Supplied data section start

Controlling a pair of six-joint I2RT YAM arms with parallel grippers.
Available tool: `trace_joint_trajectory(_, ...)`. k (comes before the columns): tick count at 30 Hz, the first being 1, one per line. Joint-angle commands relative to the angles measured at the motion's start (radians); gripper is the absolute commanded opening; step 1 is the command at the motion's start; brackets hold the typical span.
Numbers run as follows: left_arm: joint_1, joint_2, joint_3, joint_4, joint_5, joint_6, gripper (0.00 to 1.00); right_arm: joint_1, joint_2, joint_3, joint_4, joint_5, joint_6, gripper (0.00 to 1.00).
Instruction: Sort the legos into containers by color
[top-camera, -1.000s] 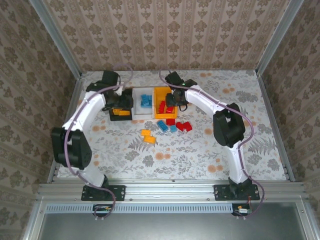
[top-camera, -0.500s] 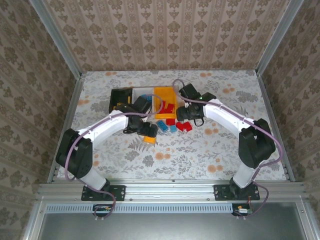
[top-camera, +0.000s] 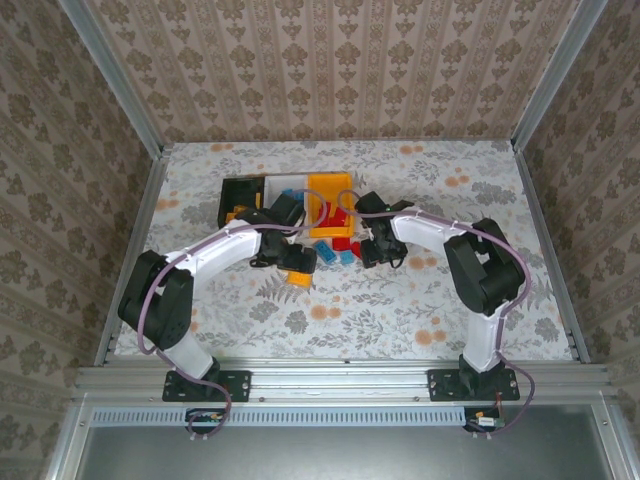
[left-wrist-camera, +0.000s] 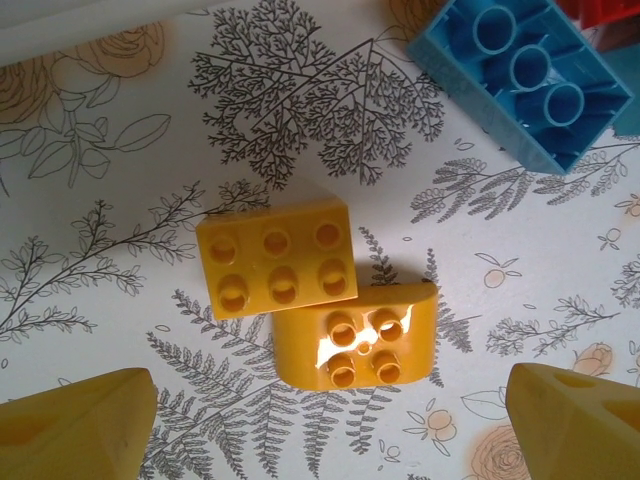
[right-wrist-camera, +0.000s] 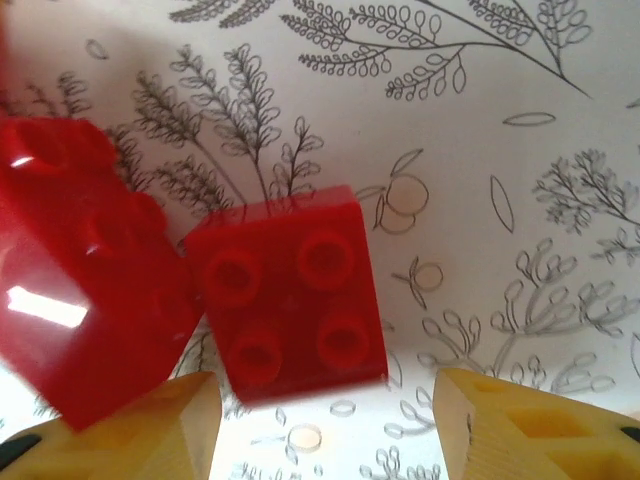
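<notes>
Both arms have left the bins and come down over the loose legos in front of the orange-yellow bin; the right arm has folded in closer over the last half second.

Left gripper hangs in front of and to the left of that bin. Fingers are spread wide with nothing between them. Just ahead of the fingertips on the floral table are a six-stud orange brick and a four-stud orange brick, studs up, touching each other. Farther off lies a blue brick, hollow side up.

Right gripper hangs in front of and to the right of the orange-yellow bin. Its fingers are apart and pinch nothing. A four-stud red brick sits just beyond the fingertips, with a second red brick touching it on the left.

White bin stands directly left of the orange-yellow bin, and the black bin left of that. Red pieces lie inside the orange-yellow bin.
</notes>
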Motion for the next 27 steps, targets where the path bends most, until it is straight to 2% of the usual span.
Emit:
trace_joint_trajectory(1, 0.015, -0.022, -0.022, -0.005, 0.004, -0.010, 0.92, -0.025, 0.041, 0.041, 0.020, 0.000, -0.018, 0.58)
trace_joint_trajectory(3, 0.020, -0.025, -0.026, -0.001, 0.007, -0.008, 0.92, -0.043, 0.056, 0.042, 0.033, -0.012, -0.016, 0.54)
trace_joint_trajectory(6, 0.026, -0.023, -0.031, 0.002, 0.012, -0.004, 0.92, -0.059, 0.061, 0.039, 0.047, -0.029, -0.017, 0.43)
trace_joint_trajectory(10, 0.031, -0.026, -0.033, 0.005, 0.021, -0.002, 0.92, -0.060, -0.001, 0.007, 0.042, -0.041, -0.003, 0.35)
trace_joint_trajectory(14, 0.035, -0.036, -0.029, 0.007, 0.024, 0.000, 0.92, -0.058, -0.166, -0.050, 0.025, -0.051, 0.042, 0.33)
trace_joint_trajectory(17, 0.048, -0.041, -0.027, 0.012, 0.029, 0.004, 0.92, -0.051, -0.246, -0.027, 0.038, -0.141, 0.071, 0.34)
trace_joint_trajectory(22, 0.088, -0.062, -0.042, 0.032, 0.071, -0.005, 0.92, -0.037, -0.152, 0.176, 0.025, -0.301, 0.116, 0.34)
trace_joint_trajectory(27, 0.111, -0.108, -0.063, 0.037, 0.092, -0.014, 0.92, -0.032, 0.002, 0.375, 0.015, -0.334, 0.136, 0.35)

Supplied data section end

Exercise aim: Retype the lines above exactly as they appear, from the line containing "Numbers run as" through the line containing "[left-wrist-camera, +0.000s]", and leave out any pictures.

Answer space:
Numbers run as follows: left_arm: joint_1, joint_2, joint_3, joint_4, joint_5, joint_6, gripper (0.00 to 1.00); right_arm: joint_1, joint_2, joint_3, joint_4, joint_5, joint_6, gripper (0.00 to 1.00).
Instruction: Sort the legos into containers by color
[top-camera, -1.000s] 
[top-camera, -0.500s] 
[top-camera, +0.000s] 
[left-wrist-camera, +0.000s] 

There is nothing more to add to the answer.